Responding to a crisis tests a leader’s fortitude. Your ability to reassure employees and help them cope with fear and uncertainty can solidify your standing.
As head of the Federal Trade Commission in 2001, Orson Swindle sought to lead his employees through the national tragedy of Sept. 11. A prisoner of war during the Vietnam War, Swindle brought a unique perspective to the situation.
On Sept. 18, 2001, Swindle emailed his entire staff. Applying a central tenet from his years of captivity—you are your brother’s keeper—he looked for ways to support his traumatized team.
He began by expressing his grief. He wrote, “Marines cry, too, and I have shed a thousand tears this past week.” Given his experience as a POW in the infamous “Hanoi Hilton,” Swindle’s stark admission of sadness carried extra weight.

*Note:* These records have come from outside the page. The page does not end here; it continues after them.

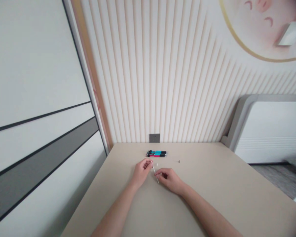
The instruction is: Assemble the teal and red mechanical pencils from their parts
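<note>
A thin white rod (157,178), slim like a pen refill, slants between my hands over the table. Its upper end meets the fingertips of my left hand (141,169), which are pinched together; whether a small part is also in them is too small to tell. Lower down, my right hand (170,180) grips the rod between thumb and fingers. Just beyond my hands lies a row of several pens (157,153) with black, blue and red barrels. A tiny whitish piece (157,164) rests near the rod, and a small grey piece (179,161) sits farther right.
The beige table (224,184) reaches back to a ribbed wall (153,72) with a dark socket (154,138). A pale cabinet (39,82) stands along the left side. At the right is a grey and white headboard (271,128).
</note>
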Demonstrator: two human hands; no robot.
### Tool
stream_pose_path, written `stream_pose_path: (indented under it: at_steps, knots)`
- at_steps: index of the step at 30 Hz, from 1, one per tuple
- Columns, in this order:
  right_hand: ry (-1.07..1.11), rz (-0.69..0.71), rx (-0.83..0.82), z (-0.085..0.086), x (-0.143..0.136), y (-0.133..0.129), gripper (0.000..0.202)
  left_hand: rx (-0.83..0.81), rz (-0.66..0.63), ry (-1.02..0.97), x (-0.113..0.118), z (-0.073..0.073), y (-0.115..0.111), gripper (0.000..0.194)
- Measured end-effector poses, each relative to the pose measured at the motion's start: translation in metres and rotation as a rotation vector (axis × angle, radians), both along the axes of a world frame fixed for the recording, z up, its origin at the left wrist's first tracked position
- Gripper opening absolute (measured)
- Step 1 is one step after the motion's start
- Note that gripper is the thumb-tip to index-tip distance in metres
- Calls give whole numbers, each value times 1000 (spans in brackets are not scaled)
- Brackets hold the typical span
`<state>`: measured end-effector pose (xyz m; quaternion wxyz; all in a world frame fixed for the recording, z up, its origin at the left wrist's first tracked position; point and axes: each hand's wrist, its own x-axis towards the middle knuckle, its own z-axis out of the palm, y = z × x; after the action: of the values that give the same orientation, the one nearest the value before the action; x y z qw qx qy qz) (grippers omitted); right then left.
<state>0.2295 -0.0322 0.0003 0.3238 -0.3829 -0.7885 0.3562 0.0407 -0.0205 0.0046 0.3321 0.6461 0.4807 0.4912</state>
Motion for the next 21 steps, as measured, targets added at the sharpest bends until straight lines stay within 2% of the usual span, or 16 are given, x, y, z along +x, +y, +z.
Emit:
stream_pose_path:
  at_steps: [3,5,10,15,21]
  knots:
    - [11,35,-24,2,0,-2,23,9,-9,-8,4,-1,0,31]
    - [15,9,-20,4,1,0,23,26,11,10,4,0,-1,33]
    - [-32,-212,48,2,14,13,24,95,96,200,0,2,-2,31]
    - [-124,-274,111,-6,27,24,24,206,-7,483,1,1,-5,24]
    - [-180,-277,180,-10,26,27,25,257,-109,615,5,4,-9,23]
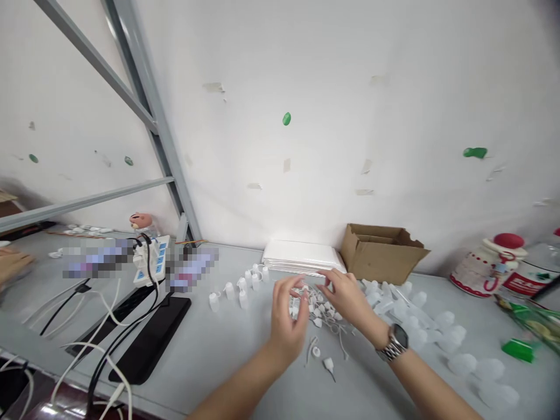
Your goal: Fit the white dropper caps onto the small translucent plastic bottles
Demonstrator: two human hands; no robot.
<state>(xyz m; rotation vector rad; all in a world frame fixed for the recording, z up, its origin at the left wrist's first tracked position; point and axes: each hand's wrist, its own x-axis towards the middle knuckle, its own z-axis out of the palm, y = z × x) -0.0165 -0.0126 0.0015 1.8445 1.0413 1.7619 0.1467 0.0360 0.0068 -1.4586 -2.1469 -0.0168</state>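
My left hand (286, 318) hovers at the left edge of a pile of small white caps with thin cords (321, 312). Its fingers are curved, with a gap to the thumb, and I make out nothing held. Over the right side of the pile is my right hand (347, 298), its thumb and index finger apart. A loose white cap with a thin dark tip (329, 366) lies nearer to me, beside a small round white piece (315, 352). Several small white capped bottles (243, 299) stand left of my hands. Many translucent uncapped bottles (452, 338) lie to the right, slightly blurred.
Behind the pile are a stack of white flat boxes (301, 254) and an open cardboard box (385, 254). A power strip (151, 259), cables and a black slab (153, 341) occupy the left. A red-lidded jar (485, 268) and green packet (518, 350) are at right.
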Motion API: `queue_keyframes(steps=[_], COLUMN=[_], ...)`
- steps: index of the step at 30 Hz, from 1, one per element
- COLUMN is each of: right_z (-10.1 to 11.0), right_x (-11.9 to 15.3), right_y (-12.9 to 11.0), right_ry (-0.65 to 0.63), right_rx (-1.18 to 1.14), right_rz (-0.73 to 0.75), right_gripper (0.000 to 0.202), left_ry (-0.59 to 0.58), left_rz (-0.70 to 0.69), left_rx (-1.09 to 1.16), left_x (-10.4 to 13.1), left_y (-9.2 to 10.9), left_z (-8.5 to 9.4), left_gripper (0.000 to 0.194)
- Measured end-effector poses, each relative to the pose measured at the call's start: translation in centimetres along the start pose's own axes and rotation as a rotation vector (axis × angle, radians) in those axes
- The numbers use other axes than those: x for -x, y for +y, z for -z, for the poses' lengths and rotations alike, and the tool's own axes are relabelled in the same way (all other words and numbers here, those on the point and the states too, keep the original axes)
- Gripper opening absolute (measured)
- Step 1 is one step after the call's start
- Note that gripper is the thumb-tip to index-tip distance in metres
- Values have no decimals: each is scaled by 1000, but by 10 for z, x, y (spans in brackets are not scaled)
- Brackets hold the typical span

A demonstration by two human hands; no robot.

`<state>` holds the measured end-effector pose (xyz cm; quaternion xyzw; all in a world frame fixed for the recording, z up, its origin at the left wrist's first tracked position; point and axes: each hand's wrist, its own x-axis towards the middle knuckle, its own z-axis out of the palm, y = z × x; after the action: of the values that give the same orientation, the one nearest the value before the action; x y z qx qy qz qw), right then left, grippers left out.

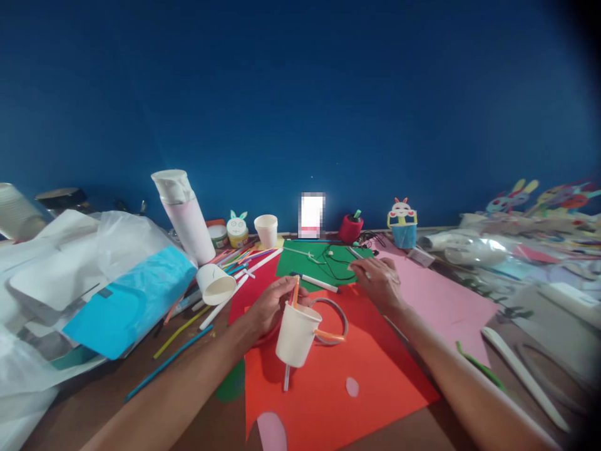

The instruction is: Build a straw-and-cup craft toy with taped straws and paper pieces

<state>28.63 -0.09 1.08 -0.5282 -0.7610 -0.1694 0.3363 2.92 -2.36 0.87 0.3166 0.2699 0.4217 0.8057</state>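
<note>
My left hand (276, 305) is closed in a pinch on an orange strip, perhaps a straw, at the rim of a white paper cup (297, 341). The cup hangs slightly tilted over the red sheet (366, 369). Another orange piece (330, 336) sticks out from its right side, and a pale straw (287, 378) shows below its base. Behind the cup is a grey ring (346, 319). My right hand (379, 282), palm down and apart from the cup, is over the edge of the green sheet (305, 264), fingers extended near a thin black cable. It appears to hold nothing.
A white marker (319, 283) lies on the green sheet. At left are a tipped paper cup (216, 285), loose straws, a tall white bottle (184, 216) and plastic bags (126, 244). Rabbit-faced crafts (401, 219) stand by the blue wall. Pink paper (432, 288) spreads at right.
</note>
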Motion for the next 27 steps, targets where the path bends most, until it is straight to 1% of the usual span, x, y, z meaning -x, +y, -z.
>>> queue_keyframes(steps=[4, 10, 13, 17, 23, 27], right_z=[-4, -9, -12, -15, -15, -15], right_x=[2, 4, 6, 7, 7, 6], right_y=[21, 33, 35, 37, 37, 32], right_ry=[8, -55, -80, -105, -109, -87], right_rx=[85, 158, 172, 178, 156, 115], right_rz=[-73, -161, -181, -190, -218, -210], right_gripper=[21, 22, 21, 21, 21, 19], left_ry=[-31, -4, -14, -12, -15, -12], left_rz=[-13, 12, 23, -12, -17, -14], left_rx=[-27, -21, -10, -16, -12, -36], left_x=[0, -1, -1, -1, -1, -1], left_y=[-1, 0, 0, -1, -1, -1], left_z=[0, 0, 1, 3, 2, 2], left_gripper=[18, 21, 20, 15, 14, 13])
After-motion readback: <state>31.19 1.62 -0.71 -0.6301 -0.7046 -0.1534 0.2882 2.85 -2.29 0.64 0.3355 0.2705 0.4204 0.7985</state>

He then urged his employees to persevere. But rather than lecture them on the importance of resuming their job, Swindle offered ways for them to address their fear.

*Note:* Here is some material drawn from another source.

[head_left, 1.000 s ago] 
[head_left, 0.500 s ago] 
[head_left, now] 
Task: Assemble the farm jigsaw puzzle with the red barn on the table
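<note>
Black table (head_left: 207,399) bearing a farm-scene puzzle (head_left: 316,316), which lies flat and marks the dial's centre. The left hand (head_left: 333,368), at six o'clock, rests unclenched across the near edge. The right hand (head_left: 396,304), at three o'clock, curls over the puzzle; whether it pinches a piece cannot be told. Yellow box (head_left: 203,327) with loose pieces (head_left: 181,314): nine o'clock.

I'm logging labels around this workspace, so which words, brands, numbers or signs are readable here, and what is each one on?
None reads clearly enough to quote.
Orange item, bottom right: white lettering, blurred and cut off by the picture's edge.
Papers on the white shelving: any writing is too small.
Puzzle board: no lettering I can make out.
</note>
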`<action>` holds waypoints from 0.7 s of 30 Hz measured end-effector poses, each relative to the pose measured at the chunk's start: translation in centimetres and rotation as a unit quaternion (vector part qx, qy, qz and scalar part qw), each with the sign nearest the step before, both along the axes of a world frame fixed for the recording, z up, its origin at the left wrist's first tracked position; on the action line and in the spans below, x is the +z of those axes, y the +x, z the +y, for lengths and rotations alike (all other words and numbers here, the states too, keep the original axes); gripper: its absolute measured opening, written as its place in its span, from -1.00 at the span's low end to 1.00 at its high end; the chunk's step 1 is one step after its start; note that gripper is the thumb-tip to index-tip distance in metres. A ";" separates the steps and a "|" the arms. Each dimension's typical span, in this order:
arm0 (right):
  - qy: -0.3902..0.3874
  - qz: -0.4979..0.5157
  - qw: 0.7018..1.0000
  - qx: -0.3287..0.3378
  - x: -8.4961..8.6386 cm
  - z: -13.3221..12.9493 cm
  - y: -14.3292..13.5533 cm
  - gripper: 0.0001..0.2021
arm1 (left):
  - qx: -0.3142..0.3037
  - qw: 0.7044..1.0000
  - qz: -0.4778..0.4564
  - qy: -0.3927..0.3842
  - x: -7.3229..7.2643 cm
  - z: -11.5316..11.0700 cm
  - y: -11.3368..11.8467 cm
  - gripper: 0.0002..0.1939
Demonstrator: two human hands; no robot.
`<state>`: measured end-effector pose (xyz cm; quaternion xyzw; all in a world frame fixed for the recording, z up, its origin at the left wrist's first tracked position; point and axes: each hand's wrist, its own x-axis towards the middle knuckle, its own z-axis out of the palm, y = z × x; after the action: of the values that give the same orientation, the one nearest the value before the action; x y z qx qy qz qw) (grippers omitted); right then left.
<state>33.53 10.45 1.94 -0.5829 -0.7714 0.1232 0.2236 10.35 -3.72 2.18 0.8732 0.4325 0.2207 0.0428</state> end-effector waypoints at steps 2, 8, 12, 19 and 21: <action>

“I am no stranger to fear,” he wrote, perhaps referring to his seven years of captivity. “Together, we can handle fear.”
By urging staffers to “get mad” and “become calmly enraged at those who would threaten and harm us,” he helped modulate the raw emotions that many felt. He suggested that people harness their anger in a productive manner.
“We must rationally, logically, calmly, and professionally go about our lives now,” he wrote.
Finally, Swindle placed the events in historical context. He reminded everyone that “the Greatest Generation” also fought a long conflict and “so will we.”
Swindle, now 77, provides a blueprint for guiding employees through unthinkable disaster. When you level with people, empathize with them and cite lessons from your experience that apply to the present challenge, you can bring comfort to those in need of true.
— Adapted from Lessons From the Hanoi Hilton, Peter Fretwell and Taylor Baldwin Kiland, Naval Institute Press.